Zwei, drei Sekunden lang hing Hufeland dem Örtlichen am Hals wie eine Seemannsbraut, dann sprang Kevin Kuczmanik hinzu und griff seinem Chef von einer Seite unter den Arm, um ihn mit Wagner zusammen ins Haus zu schleppen. Es dauerte freilich eine Weile, ehe die inzwischen still gewordene und offenbar eingeschlafene Witwe Wagners Dauerklingeln und Kevins aufgeregtes Rufen zur Kenntnis nahm. Noch immer ganz in Pink (der Morgenmantel) und mit verheulten Augen, deren verlaufenes Make-up dunkle Alice Cooper-Schlieren über ihre Wangen zog, öffnete sie die Tür und ließ das keuchende Männer-Trio widerwillig eintreten. Wagner und Kuczmanik schleppten den großen, schweren Mann durch den Flur hinüber ins Wohnzimmer und kippten ihre Last auf dem schwarzen Ledersofa ab.
»Is ihm schlecht, oder was?«, krächzte Silke Kock vom Türbogen aus, unter dem sie stand. Sie erhielt keine Antwort. Wagner riss sein Handy aus der Gürteltasche unter der blauen Uniformjacke und alarmierte den Notdienst.
Hufeland bekam das alles nur schemenhaft mit. Er lag in Embryonalhaltung auf dem Sofa, das Gesicht ins weiche Leder gedrückt, die Hände gegen den Schritt. Tief in seinem Unterleib pulste der Schmerz. Ihm war schlecht, auf seiner Zunge machte sich ein metallischer Geschmack breit, sein ganzer Körper fühlte sich an wie vergiftet. Was, zum Teufel, bedeutete das? Fühlte er sich so an, der Unterleibskrebs des Mannes im vermeintlich besten Alter? Oder hatte das alles etwa mit der … örtlichen Pestilenz zu tun? An die zwar die Vennebecker seit Jahren gewöhnt waren, bei ihm aber Blitzvergiftung auslöste? Absurde Vorstellung … aber Gott, was für ein Schmerz!
Er spürte, wie Kevin Kuczmanik ihm mitfühlend seine schwere Patschhand auf die Schulter legte. »Arzt kommt gleich, Chef«, sagte er bloß. Geradezu einsilbig für seine Verhältnisse. Der Junge war charakterlich wirklich in Ordnung.

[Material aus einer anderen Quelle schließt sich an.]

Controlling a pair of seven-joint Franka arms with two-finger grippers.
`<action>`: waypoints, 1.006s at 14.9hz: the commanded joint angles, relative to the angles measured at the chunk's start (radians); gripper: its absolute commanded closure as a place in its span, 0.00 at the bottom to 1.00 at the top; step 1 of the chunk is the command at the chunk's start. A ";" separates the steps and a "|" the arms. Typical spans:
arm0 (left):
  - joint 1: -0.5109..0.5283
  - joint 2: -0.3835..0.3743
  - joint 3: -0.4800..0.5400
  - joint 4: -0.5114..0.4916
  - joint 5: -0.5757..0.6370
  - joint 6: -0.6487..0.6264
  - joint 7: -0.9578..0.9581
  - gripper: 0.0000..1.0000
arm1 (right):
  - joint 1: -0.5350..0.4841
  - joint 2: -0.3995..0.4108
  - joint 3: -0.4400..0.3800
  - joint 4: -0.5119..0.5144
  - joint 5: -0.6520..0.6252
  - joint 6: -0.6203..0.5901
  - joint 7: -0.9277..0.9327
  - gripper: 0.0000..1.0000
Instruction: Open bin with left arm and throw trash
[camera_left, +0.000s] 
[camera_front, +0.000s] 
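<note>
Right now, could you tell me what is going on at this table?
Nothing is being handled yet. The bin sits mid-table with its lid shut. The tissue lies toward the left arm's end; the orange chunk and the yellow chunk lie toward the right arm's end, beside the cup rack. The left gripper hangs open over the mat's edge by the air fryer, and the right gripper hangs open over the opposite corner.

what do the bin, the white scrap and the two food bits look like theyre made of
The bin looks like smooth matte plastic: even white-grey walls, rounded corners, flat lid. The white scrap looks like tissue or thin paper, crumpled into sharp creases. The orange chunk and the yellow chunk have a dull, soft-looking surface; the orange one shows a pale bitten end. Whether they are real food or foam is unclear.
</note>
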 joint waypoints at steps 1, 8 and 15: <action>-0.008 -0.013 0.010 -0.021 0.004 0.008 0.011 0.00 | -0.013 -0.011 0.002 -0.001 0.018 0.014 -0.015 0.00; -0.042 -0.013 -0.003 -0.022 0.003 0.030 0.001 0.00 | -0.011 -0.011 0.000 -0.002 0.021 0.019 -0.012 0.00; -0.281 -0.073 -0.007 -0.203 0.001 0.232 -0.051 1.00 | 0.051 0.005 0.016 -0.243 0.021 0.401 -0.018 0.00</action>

Die Witwe verzog sich wieder in den hinteren Teil des Hauses, und kurz darauf klingelte bereits das Notarztteam an der Tür. Drei Männer, eine Frau in alarmroten Westen. Sie sahen eher aus wie Straßenarbeiter.
Die Ärztin blickte ihm prüfend in die Augen, interviewte ihn in sachlichem, ruhigem Ton zu seinen Beschwerden, zählte unterdessen seinen Puls, fühlte seine Stirn und sagte, sie brächten ihn jetzt in das nächstgelegene Krankenhaus, um ihn dort in der Notaufnahme zu untersuchen.
»Haben Sie verstanden, was ich Ihnen gesagt habe?«, fragte sie ihn schließlich.
Hufeland kam sich vor wie in einer Zeugenvernehmung, er nickte und winkte wie mit letzter Kraft Kevin Kuczmanik zu sich heran. Kevin beugte sich über ihn, und Hufeland zerrte an dessen Mantelkragen, bis sich Kevins Ohr ganz dicht an seinen Lippen befand. »Mach hier weiter, Kevin«, flüsterte er ihm mit heiserer, vom Schmerz verzerrter Stimme zu. »Fühl dem Wagner ordentlich auf den Zahn, hörst du! Nicht locker lassen, Junge!« Kevin nickte eifrig. Hufeland löste den Griff und drückte ihm seinen Schlüsselbund in die Hand. Und lauter, sodass alle ihn verstehen konnten, sagte er: »Tu mir den Gefallen und fahr meinen Wagen später nach Hause, Kevin, ja?« Wieder nickte Kevin beflissen.
Hufeland fiel kraftlos zurück aufs schwarze Leder. Die drei Männer hatten inzwischen eine Trage ausgeklappt, hievten ihn mit geschickten, starken Armen darauf und verließen mit ihm das Haus. Noch in dem mit allem Hightech ausgestatteten Rettungswagen zapften sie ihm literweise (so kam’s ihm vor) Blut ab, pflasterten seinen Schädel und seine Brust mit Elektroden und errechneten wahrscheinlich, wie lang er noch zu leben hatte: zwei Stunden, zwei Tage, zwei Monate oder Jahre? Er tat sich selbst ziemlich leid in diesem Moment, und der gemeine Schmerz zwischen seinen Beinen gab ihm auch volles Recht dazu.